§ **YOUR GOAL**
Beneath this line are the data; copy exactly the part of them that opens with the line containing "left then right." and closes with the line containing "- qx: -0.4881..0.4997", and only that part.
··········
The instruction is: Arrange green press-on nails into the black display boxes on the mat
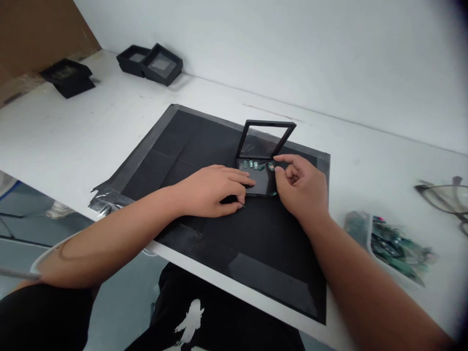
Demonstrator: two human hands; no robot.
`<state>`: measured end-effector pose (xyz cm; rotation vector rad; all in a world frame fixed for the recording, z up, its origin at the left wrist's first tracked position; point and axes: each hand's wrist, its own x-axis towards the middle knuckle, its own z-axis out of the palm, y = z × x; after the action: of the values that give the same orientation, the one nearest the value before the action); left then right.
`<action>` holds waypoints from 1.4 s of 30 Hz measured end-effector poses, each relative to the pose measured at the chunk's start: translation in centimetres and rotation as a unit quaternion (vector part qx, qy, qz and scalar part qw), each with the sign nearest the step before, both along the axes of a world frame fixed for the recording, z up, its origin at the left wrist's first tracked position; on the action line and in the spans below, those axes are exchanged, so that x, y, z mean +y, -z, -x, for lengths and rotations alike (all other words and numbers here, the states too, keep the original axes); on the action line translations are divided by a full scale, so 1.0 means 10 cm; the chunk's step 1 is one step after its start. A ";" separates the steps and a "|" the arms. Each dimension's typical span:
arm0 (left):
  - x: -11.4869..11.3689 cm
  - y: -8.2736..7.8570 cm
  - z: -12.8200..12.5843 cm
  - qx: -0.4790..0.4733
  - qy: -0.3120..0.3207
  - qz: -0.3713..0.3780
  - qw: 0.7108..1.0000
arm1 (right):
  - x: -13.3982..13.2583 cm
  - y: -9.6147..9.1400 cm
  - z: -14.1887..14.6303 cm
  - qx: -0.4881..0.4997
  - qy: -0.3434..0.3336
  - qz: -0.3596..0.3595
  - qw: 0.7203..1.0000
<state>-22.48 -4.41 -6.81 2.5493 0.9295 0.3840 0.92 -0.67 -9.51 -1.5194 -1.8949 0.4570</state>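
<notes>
A small black display case lies open on a black mat, its clear-windowed lid tilted up at the back. A row of several small green pieces sits along the far edge of the case's base. My left hand rests flat on the mat, its fingers stretched onto the left side of the base. My right hand is at the right side, forefinger and thumb pinched at a green piece at the row's right end.
A clear tray of green pieces lies at the right on the white table. Eyeglasses lie at the far right. Several closed black cases stand at the back left. The table's near edge runs under my forearms.
</notes>
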 end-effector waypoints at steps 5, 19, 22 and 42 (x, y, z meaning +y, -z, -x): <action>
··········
§ **ANSWER FOR THIS EXERCISE**
`<state>`: measured end-effector pose (xyz cm; rotation vector rad; all in a world frame fixed for the recording, z up, its origin at the left wrist's first tracked position; point and axes: each hand's wrist, its own x-axis towards the middle knuckle, its own z-axis out of the palm, y = z × x; after the action: of the values that give the same orientation, the one nearest the value before the action); left then right.
`<action>` holds waypoints from 1.4 s of 30 Hz measured end-effector poses, each relative to the pose measured at the chunk's start: translation in centimetres and rotation as a unit quaternion (vector part qx, qy, qz and scalar part qw), each with the sign nearest the step before, both along the axes of a world frame fixed for the recording, z up, its origin at the left wrist's first tracked position; on the action line and in the spans below, those axes are exchanged, so that x, y, z mean +y, -z, -x, for lengths and rotations alike (all other words and numbers here, the states too, keep the original axes); on the action line translations are divided by a full scale, so 1.0 means 10 cm; the chunk's step 1 is one step after its start. A ";" separates the steps and a "|" the arms. Each dimension's typical span:
arm0 (left):
  - x: -11.4869..11.3689 cm
  - y: -8.2736..7.8570 cm
  - z: -12.8200..12.5843 cm
  - qx: -0.4790..0.4733
  - qy: -0.3120..0.3207
  - qz: -0.3713..0.3780
  - qw: 0.7108..1.0000
arm1 (right):
  - x: -13.3982..13.2583 cm
  - y: -9.6147..9.1400 cm
  - z: -14.1887..14.6303 cm
  - qx: -0.4881..0.4997

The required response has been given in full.